Marcus Ayala

 

The New York City Councilmember met with representatives of the CUNY system on Thursday to find solutions to the problems of the CUNY Pathways program.

Pathways was first used in the 2012 as a way to help CUNY Community College students who were transitioning to four-year CUNY Colleges. It helps ease some of the financial burdens of transferring.

The problem was that often students were not allowed to transfer certain courses they had taken, meaning they had to pay more in tuition at their new four-year colleges.

Councilmember Robert Holden, who has worked at CUNY’s City Tech (a two- and four-year college) said he firsthand witnessed the strains that students faced. Students would sometimes have to retake some courses because, while the courses were similar, the four-year institutions would not give credit for the courses taken at the community college.

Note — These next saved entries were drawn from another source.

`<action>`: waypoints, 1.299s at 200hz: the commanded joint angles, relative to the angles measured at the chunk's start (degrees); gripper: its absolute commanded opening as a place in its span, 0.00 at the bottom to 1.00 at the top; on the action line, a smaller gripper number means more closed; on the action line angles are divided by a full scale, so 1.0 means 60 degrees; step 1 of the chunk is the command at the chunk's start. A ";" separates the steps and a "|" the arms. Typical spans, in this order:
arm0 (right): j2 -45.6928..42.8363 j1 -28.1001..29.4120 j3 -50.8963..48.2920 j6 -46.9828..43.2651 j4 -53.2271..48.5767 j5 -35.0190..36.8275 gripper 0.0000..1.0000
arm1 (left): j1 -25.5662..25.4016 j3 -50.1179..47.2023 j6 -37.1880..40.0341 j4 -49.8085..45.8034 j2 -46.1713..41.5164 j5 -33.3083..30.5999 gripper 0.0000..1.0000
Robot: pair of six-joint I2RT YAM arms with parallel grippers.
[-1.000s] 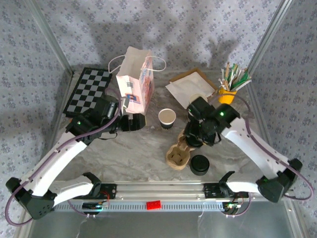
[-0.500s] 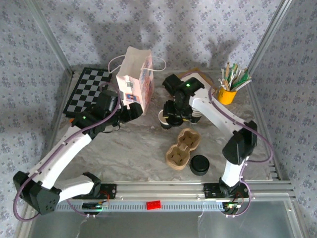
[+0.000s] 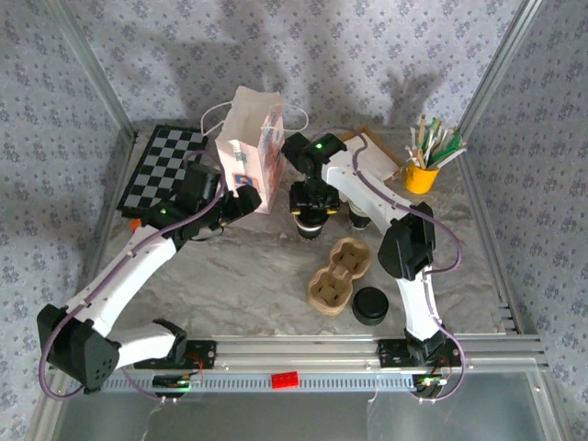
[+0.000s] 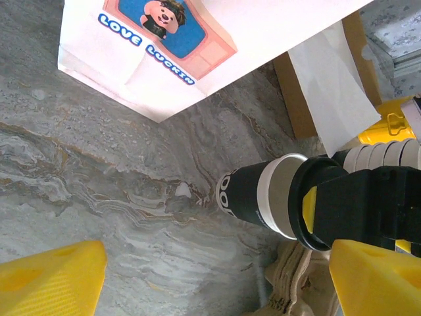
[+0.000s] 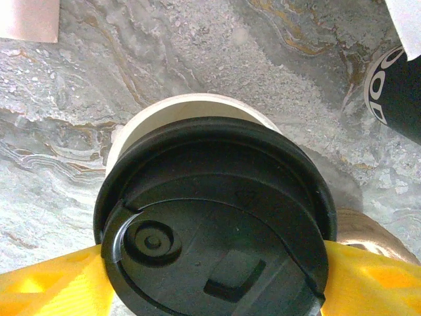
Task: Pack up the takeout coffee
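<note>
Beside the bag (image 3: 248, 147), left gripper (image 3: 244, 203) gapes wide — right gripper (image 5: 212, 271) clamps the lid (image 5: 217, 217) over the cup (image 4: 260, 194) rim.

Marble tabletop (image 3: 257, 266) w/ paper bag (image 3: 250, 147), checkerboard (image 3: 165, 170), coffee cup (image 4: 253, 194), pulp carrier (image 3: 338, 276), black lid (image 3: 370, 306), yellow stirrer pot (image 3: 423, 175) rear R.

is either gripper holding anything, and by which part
Right gripper pinches the black lid by opposite edges of its rim, over the cup. Left gripper is open, holding nothing.
</note>
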 commanded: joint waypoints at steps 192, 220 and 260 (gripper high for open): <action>0.0401 0.0118 0.0404 -0.0113 -0.0265 0.0281 0.83 | 0.0160 -0.0005 0.0242 0.0266 0.0158 0.0545 0.87; 0.0381 0.0077 0.0412 -0.0062 -0.0419 0.0363 0.84 | 0.0152 -0.0008 0.0239 0.0247 0.0106 0.0574 0.87; 0.0276 0.0038 0.0424 -0.0053 -0.0360 0.0342 0.85 | 0.0152 0.0001 0.0211 0.0246 0.0063 0.0638 0.87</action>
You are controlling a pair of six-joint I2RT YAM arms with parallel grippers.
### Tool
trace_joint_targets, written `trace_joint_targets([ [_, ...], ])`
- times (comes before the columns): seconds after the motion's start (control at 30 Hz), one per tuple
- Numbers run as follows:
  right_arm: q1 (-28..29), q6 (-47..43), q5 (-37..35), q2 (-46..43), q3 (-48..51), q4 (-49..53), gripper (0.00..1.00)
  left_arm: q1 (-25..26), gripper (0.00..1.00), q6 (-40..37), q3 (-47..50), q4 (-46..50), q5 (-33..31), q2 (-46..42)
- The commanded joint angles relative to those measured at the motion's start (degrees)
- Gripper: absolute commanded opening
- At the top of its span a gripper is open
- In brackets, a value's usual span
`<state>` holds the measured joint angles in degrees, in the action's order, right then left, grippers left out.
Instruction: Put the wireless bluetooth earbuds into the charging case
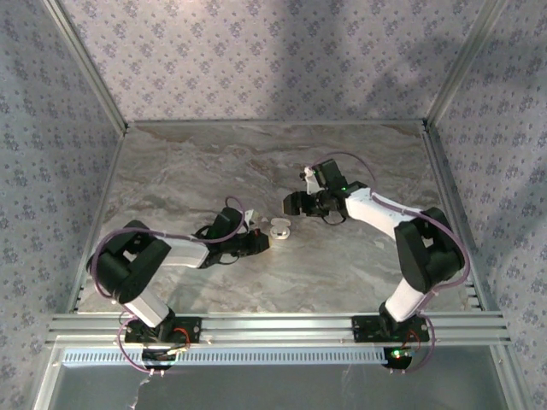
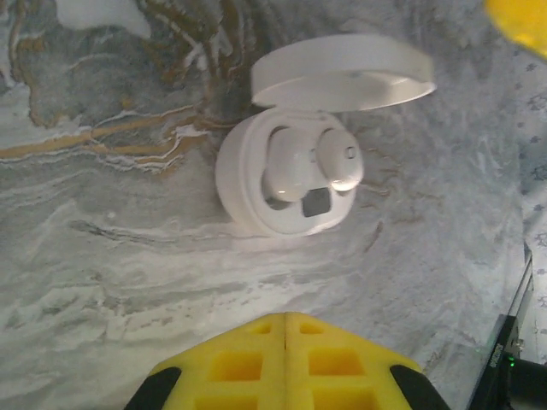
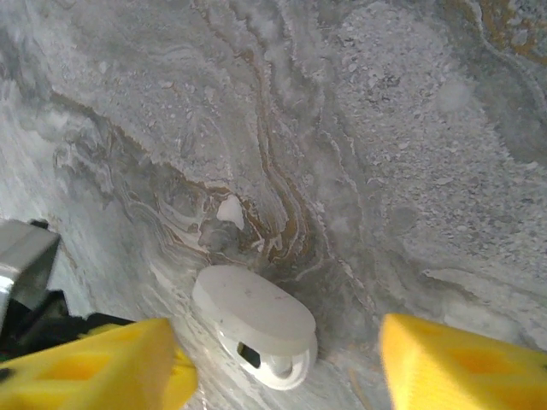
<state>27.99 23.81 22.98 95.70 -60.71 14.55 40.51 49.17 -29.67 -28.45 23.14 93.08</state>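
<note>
Table (image 1: 214,171); left gripper (image 2: 285,318) clenched on nothing, right gripper (image 3: 278,342) spread and empty, both near the open case (image 2: 256,184). You see two earbuds (image 2: 286,162) lying in its wells: insertion looks nearly finished; next, press them home gently

There is one charging case (image 2: 235,184), with one lid (image 2: 342,73). Two wireless bluetooth earbuds (image 2: 286,162) lie inside it, side by side, one left and one right. There is one marble table (image 1: 359,265). Two arms stand at its near edge, a left arm (image 1: 149,265) and a right arm (image 1: 385,213). There are two grippers, the left gripper (image 2: 285,337) and the right gripper (image 1: 295,205), each with two yellow fingers (image 3: 111,363), four in all.
</note>
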Motion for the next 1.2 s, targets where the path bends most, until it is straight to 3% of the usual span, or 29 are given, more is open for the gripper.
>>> trace_joint_targets([
  [0.0,0.5,-0.3,-0.8,2.7,-3.5,4.4,0.51,0.0,0.0,0.2,-2.4,0.1,0.4,1.8],
  [0.1,0.7,-0.8,-0.6,5.3,-5.2,5.2,0.32,-0.7,0.0,0.0,-3.3,0.5,1.8,3.4],
  [0.23,0.8,-1.2,-0.2,8.2,-7.1,5.9,0.2,-2.2,0.0,-0.3,-4.5,0.7,4.0,5.8],
  [0.5,1.3,-1.6,0.9,11.4,-9.7,6.1,0.19,-3.3,0.0,-0.6,-5.5,0.4,5.7,8.4],
  [1.17,4.2,-1.6,1.3,9.7,-5.2,6.3,0.19,-3.4,0.0,-0.7,-6.0,-0.5,6.0,9.6],
])
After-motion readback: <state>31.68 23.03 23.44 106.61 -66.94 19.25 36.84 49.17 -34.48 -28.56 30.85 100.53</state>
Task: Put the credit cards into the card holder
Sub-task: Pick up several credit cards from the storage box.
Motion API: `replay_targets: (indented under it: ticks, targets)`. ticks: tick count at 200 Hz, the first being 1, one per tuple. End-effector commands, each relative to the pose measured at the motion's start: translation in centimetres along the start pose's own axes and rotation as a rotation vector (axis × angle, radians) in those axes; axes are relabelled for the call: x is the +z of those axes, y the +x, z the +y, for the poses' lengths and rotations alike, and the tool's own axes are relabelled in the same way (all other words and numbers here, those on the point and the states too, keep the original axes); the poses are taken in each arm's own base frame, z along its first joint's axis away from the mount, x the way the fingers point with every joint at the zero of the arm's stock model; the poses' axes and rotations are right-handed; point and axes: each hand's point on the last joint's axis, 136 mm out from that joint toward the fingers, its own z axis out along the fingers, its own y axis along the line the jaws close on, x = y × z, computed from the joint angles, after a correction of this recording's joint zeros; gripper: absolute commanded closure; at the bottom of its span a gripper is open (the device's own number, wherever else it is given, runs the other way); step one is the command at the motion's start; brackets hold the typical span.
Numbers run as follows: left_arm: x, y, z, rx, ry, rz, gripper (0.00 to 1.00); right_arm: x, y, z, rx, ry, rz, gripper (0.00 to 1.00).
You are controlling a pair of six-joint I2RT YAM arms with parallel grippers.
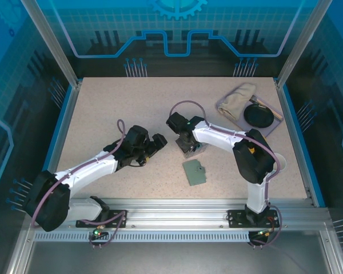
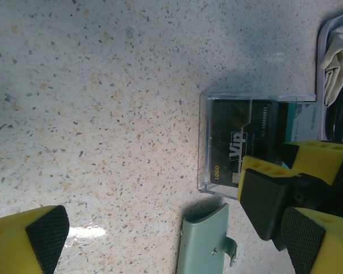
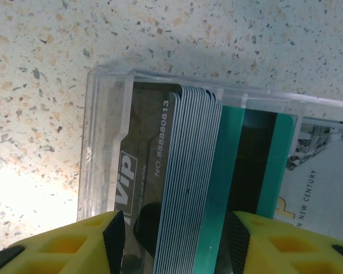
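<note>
Cards not yet moved, none in holder.
R claw half-open astride cards in clear box, grip unclear; L claw wide, empty; holder shut, 6 o'clock of box.

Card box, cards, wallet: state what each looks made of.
Card box: clear rigid plastic, glossy; the table shows through its walls. Cards: thin stiff plastic, likely, with crisp stacked edges and printed faces. Wallet: matte grey-green, perhaps faux leather; small metal stud.
</note>
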Motion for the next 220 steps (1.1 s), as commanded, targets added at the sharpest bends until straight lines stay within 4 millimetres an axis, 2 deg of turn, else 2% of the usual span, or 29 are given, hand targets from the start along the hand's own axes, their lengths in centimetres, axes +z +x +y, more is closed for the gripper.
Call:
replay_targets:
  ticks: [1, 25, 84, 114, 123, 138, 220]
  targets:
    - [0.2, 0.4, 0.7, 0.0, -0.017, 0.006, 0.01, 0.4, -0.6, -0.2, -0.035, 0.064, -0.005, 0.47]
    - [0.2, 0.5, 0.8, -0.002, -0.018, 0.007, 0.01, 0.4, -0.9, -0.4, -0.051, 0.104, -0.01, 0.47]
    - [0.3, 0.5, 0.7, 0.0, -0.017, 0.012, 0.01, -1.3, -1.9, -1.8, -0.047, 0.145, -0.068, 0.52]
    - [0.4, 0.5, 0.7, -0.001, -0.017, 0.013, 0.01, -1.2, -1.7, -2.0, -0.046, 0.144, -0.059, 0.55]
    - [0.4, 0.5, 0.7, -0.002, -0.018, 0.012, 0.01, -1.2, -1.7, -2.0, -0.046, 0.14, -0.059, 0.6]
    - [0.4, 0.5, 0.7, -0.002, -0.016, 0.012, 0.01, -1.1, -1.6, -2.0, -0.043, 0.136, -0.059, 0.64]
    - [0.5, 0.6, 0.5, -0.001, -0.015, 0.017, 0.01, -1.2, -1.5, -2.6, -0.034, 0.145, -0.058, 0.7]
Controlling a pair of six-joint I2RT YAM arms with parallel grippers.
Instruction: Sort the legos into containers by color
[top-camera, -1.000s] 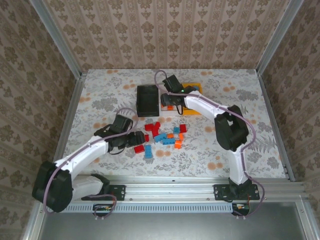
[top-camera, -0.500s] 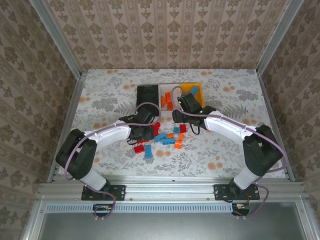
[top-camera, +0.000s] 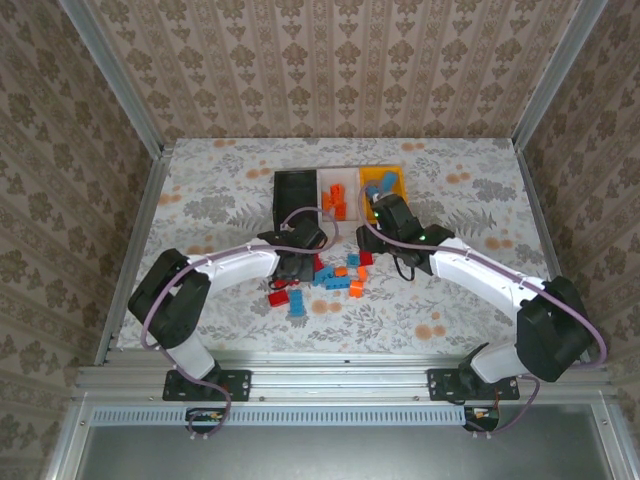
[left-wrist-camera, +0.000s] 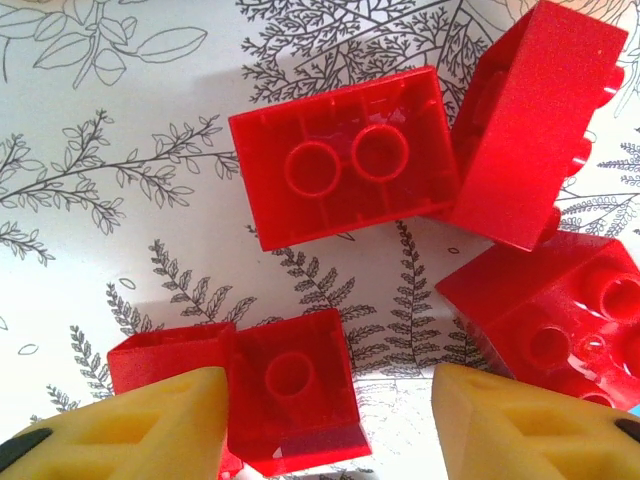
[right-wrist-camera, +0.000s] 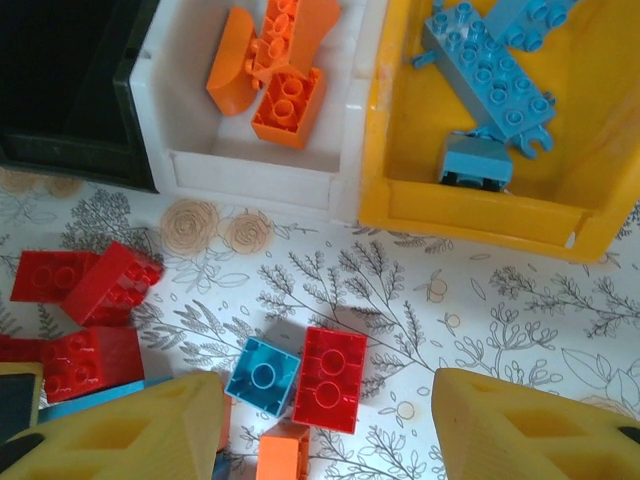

One of the speakers on Thursday was Dara Byrne, Dean of Undergraduate Studies at CUNY’s John Jay College, which has a four-year program. Byrne acknowledged that the problems with transferring credits can affect students’ ability to graduate on time. The difficulty is made much worse for large numbers of students who must work full-time to pay tuition.

John Jay partners with the Borough of Manhattan Community College, Bronx Community College, Hostos Community College, Queensborough Community College, Kingsborough Community College and others to try to ease the transfer process.

From 2012 to 2014 John Jay saw the percentage of credits transferred rise from 59.4 percent to 64.3 percent.

Pathways still has a long way to go and a lot of improvements to be made. Still it’s drawing in many new students and it’s only going to bring in more as all the improvements are made.